■ Work request
Please copy out every line in the records below that includes the word "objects".

:: Information shown

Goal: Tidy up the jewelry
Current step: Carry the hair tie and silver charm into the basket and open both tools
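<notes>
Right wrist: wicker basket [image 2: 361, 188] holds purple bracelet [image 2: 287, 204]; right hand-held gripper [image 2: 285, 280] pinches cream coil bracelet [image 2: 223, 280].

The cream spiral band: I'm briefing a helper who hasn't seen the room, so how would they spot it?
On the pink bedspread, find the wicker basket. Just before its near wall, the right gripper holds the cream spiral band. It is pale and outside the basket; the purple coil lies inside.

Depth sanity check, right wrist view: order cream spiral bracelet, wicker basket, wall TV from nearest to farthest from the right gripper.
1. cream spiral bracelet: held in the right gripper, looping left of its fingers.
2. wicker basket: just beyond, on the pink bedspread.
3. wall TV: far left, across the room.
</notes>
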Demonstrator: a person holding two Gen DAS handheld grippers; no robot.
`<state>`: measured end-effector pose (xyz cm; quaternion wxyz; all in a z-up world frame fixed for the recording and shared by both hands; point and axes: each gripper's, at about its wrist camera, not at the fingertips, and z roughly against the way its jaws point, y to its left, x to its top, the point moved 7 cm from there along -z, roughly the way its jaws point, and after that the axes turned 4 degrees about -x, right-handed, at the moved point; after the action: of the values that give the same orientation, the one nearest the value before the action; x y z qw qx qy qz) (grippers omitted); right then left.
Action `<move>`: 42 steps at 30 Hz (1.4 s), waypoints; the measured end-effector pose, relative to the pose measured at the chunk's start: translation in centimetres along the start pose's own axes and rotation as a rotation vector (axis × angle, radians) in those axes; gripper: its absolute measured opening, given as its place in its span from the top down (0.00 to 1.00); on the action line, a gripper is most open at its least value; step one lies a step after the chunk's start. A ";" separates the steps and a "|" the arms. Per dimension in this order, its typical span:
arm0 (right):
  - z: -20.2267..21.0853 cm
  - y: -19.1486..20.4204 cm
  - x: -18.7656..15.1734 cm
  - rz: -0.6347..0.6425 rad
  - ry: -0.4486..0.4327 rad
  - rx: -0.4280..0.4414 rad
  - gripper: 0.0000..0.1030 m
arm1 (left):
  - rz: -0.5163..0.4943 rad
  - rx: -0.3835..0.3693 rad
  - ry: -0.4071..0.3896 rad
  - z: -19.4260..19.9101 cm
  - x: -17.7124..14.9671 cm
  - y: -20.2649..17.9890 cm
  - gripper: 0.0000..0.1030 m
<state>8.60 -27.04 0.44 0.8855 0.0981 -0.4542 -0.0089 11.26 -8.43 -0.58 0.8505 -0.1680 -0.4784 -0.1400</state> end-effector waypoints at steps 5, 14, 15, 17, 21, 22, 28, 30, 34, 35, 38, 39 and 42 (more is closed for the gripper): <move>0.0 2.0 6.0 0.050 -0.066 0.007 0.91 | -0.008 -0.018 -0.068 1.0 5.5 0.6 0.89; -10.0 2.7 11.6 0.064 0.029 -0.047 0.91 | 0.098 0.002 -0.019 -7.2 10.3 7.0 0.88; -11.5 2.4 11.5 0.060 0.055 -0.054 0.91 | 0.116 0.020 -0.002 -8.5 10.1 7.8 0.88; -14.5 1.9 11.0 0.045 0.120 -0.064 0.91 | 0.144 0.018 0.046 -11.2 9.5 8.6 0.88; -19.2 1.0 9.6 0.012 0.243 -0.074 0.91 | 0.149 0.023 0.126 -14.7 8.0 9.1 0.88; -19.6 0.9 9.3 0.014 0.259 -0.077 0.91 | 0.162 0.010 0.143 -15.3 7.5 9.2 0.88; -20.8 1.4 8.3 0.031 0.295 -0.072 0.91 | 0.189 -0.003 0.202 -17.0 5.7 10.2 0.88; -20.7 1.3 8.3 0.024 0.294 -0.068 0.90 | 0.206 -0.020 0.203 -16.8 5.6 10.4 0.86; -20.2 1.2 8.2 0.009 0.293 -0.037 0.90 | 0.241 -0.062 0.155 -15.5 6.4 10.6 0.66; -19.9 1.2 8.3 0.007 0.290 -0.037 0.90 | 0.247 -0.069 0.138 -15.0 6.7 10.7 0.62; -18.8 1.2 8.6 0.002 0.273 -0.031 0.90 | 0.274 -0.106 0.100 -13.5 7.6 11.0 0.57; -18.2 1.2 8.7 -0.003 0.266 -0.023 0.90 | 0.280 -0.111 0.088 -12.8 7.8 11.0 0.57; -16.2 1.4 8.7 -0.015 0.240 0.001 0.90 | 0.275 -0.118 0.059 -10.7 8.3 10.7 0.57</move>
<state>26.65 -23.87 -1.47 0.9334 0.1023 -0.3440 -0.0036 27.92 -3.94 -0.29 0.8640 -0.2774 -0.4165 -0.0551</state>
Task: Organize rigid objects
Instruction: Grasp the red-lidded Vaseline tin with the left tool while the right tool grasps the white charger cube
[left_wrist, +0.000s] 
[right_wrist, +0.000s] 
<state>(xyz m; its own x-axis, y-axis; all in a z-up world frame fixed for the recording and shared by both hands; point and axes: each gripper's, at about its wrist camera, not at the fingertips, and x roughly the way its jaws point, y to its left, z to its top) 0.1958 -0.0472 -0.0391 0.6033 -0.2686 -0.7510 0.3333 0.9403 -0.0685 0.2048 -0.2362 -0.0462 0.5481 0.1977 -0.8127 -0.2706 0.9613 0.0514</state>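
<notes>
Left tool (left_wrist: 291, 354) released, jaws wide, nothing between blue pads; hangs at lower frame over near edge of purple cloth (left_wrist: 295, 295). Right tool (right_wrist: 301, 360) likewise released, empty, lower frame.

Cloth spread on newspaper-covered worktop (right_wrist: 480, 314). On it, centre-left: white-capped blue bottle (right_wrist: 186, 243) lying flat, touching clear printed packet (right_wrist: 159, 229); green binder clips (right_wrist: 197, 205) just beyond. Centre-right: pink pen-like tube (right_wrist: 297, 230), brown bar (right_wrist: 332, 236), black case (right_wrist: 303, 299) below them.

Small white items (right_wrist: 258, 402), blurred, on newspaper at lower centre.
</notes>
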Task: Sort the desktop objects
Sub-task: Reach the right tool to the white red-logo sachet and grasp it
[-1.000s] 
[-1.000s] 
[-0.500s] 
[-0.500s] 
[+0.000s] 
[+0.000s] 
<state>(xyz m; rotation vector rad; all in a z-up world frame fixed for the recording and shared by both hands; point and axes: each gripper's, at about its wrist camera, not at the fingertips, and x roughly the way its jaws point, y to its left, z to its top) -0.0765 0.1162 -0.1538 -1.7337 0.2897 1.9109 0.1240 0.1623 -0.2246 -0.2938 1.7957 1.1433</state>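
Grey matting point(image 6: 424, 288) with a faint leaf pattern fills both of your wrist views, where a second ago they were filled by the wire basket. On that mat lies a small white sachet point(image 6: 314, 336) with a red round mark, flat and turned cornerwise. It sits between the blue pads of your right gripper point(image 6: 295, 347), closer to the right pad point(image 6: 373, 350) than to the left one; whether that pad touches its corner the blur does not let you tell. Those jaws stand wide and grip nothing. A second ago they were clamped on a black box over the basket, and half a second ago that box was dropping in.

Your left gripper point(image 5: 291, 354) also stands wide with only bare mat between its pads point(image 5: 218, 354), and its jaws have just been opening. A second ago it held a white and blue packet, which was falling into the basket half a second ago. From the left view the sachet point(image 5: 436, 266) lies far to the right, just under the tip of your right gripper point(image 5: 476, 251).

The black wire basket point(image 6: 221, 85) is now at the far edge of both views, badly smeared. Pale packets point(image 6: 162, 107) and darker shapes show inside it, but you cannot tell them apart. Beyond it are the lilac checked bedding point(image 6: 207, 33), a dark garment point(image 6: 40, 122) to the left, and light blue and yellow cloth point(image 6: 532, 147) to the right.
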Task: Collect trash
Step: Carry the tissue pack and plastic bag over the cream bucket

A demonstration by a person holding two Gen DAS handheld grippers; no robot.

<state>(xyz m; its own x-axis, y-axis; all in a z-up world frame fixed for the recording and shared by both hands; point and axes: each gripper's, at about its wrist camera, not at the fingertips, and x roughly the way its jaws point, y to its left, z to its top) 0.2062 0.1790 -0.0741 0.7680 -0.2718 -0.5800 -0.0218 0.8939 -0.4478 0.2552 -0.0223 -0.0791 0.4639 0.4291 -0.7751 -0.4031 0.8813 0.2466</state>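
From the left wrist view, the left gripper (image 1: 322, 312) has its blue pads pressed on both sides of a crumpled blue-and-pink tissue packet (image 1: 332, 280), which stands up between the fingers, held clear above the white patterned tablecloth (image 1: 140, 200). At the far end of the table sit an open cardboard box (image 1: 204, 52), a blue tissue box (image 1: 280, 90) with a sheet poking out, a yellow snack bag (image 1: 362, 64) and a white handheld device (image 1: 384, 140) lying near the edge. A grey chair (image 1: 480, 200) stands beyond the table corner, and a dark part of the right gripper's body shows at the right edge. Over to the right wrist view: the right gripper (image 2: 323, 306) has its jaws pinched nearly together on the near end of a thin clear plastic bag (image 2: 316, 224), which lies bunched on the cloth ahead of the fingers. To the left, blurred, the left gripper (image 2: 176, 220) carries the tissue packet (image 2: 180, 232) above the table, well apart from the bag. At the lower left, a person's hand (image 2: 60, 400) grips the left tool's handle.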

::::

■ Task answer
Task: Organize rigid objects
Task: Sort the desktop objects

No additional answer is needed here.